## [Data shown]
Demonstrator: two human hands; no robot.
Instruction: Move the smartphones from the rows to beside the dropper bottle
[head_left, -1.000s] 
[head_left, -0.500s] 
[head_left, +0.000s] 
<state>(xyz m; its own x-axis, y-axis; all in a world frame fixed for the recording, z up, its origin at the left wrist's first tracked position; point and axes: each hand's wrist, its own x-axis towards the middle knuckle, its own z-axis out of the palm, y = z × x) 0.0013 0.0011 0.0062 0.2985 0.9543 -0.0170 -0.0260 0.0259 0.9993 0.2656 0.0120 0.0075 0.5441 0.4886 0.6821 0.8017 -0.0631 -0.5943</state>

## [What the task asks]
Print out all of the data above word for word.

## [Response]
Demonstrator: two human hands; no robot.
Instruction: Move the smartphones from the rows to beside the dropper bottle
[head_left, -1.000s] 
[head_left, -0.500s] 
[head_left, +0.000s] 
<state>(xyz m; its own x-axis, y-axis; all in a world frame fixed for the recording, z up, its origin at the left wrist's first tracked position; point and axes: each hand's wrist, its own x-axis towards the middle knuckle, its own z-axis out of the palm, y = z × x) 0.0013 0.0011 0.0062 0.2985 0.9543 -0.0170 -0.0260 0.0259 0.9993 0.2656 0.0120 0.0075 0.5441 0.4886 0.6821 0.8017 -0.0631 -0.5943</state>

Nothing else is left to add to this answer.